Last time I was here, back in 2002, it was keg only, so I ordered real ale with a little trepidation, but my pint of Old Hoppy Hen was spot on.  I wonder how many different words the marketing people can put between Old and Hen to stretch this franchise.  I've seen Crafty, Spooky, Golden, Hoppy, and of course the original Speckled.  Anyway, mine was hoppy as advertised, and delicious.

The only other customers were a small kid and his grandad.  The barmaid soon had the paints out so the little'un could do some pictures, while grandad looked on, bored.

I strolled past the Crosby, which is closed and up for sale:

Onwards to the Endbutt:
Greene King seem to be taking over the world!  This is another place that was keg only back in '04, but now has GK brews plus Landlord, my pint of which was very good.

Inside the impressive 1920s building, the interior is bog-standard twenty-first century chain pub, all knocked through into one enormous room.

Unlike the Birkey, menus were everywhere, under the Time Well Spent brand, and with fish and chips for seven quid it looks good value.

Custom was sparse on a Tuesday afternoon, the piped music mixing with a little quiet chit-chat and the occasional click of pool balls.

I should record my first sighting of Christmas publicity here, a small display at the end of the counter exhorting me to book my Christmas feast today.  The year's nearly over!

Back towards Crosby's centre, and to the never before visited Pioneer:
This up market brasserie is very welcoming to drinkers, with some tables unsuitable for dining.  The bar menu includes various sharing platters.  In the other room, out of use with the chairs stacked on the tables at three on a Tuesday, I think there's a restaurant menu.

The decor inside is very well done contemporary, creating a comfortable ambience even when it's empty.  The only other customers were a noisy group sitting at a table outside, drinking San Miguel in the cold.  I stayed inside, alone.

So, as I often say, not my sort of place, but good nonetheless.

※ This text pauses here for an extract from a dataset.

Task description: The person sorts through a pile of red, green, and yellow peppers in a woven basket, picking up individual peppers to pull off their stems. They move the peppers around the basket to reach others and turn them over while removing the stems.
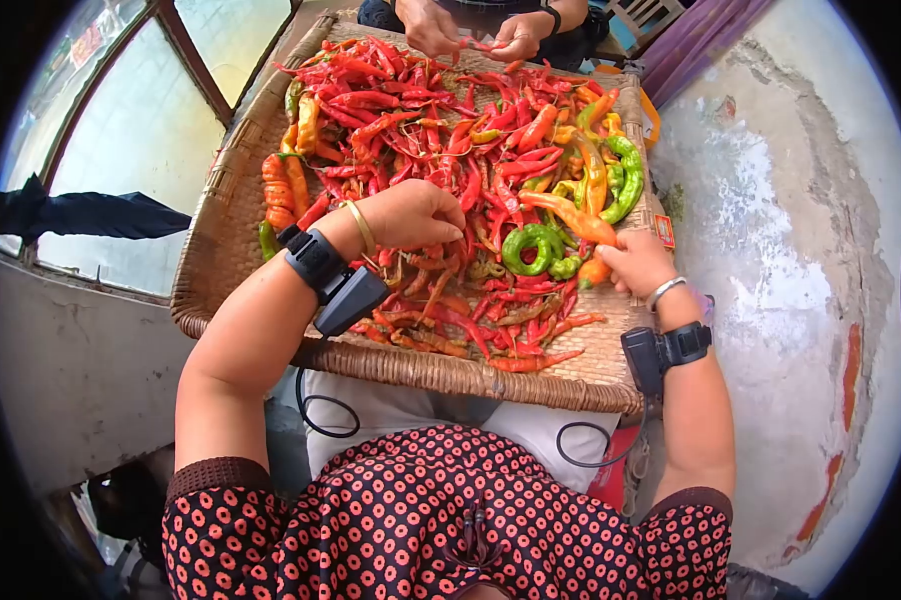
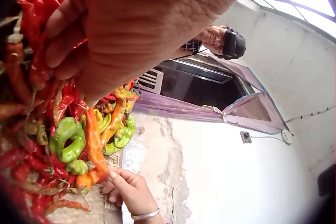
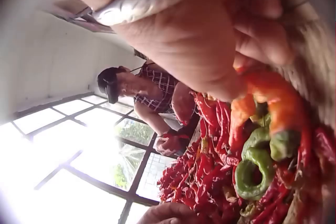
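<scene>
My right hand (image 1: 639, 262) pinches a long orange pepper (image 1: 571, 215) near its wide end, at the right side of a woven basket tray (image 1: 611, 395). Thumb and fingers also show at that end in the left wrist view. Just beside the pepper lies a curled green pepper (image 1: 533, 249). Over the middle of the heap of red chillies (image 1: 401, 130) is my left hand (image 1: 411, 215), palm down with fingers loosely bent. In the left wrist view its fingertips (image 2: 58, 58) are right at the red chillies, and nothing shows held in them.
Across the tray another person's hands (image 1: 519, 35) hold a red chilli. Yellow and green peppers (image 1: 626, 180) lie along the right rim, and a wrinkled orange pepper (image 1: 278, 190) on the left. A peeling wall (image 1: 751, 250) stands close on the right, windows (image 1: 121, 130) on the left.
</scene>
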`<control>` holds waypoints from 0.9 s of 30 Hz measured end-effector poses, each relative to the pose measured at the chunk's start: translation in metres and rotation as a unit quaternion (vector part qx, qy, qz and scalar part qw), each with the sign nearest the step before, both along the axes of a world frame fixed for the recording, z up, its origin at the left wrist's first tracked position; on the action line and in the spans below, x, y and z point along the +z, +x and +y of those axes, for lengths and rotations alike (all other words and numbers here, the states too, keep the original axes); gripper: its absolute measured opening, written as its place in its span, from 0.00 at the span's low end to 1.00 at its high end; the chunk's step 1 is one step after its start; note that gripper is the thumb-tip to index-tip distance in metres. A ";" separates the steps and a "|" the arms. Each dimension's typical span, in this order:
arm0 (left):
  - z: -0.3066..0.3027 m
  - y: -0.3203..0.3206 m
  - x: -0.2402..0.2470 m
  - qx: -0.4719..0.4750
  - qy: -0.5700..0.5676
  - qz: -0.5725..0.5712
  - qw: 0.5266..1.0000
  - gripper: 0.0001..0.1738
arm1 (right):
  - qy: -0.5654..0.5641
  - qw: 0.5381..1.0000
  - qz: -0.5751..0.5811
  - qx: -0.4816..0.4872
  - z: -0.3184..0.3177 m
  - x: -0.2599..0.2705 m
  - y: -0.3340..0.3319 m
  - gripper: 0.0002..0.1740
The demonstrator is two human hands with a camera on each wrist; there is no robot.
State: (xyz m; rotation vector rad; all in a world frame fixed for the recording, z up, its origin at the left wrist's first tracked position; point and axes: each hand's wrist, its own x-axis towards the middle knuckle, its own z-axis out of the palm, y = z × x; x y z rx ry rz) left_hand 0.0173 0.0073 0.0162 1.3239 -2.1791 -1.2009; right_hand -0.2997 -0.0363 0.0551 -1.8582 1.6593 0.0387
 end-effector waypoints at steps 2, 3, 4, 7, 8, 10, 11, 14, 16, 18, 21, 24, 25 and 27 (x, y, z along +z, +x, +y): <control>-0.001 0.001 -0.001 0.002 -0.007 -0.003 1.000 0.11 | -0.167 0.962 0.176 0.128 0.003 0.001 0.001 0.19; -0.002 0.001 -0.003 0.006 -0.008 0.001 1.000 0.11 | -0.168 0.961 0.176 0.130 0.004 0.009 0.007 0.19; -0.002 0.002 -0.004 0.009 -0.009 0.006 1.000 0.10 | -0.243 0.944 0.191 0.117 0.006 0.017 0.014 0.18; -0.007 0.000 0.000 0.032 0.000 -0.007 0.999 0.10 | -0.336 0.920 0.164 0.114 0.002 0.030 0.039 0.17; -0.007 -0.001 0.000 0.032 0.000 -0.008 0.999 0.10 | -0.297 0.929 0.162 0.151 0.001 0.031 0.050 0.16; -0.007 -0.002 -0.005 0.037 -0.104 -0.008 0.994 0.09 | -0.240 0.936 0.147 0.211 -0.001 0.026 0.071 0.16; -0.008 -0.002 -0.007 0.040 -0.103 -0.010 0.994 0.09 | -0.223 0.936 0.137 0.235 -0.002 0.020 0.080 0.16; -0.008 -0.002 -0.008 0.095 -0.282 -0.040 0.954 0.09 | -0.231 0.928 0.068 0.285 -0.017 -0.018 0.089 0.16; -0.009 0.002 -0.011 0.108 -0.293 -0.083 0.946 0.11 | -0.271 0.899 0.019 0.343 -0.022 -0.042 0.091 0.18; -0.009 0.004 -0.016 0.105 -0.316 -0.141 0.932 0.14 | -0.257 0.900 0.014 0.353 -0.020 -0.056 0.090 0.20; -0.011 0.002 -0.015 0.040 -0.282 -0.156 0.946 0.13 | -0.284 0.895 -0.004 0.343 -0.023 -0.063 0.090 0.16; -0.010 -0.005 -0.016 -0.027 -0.243 -0.117 0.963 0.12 | -0.247 0.918 -0.143 0.275 -0.032 -0.059 0.086 0.09; -0.008 -0.009 -0.016 -0.062 -0.209 -0.068 0.974 0.11 | -0.213 0.936 -0.145 0.241 -0.032 -0.053 0.084 0.10; 0.000 -0.016 -0.007 -0.094 -0.184 -0.031 0.978 0.11 | -0.168 0.946 -0.180 0.211 -0.035 -0.048 0.081 0.09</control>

Needless to say, now that I've mentioned Christmas, this place had a number of adverts for breakfast with Santa, Christmas dinner etc, etc.

On to the Edinburgh:
Once again a pub I had logged as keg only now has real ale.  My pint of Black Sheep was maybe not the best but it wasn't bad.

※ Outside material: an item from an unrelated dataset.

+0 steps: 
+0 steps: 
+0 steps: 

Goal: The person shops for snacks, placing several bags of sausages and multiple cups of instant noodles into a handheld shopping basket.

The classic interior has been preserved, and I was served at a tiny hatch in the bar back before adjourning to a lounge.  A gentle hubub of chatter from the bar mixed with racing commentary from the TV there, in the room in which I sat was one other customer, drinking lager and fiddling with his tablet (As was I), and total silence.  I mean I was fiddling with my tablet, not his, but I think you'd already worked that out.

I noticed around the walls bell pushes for table service, I assume they don't do anything in the 21st century.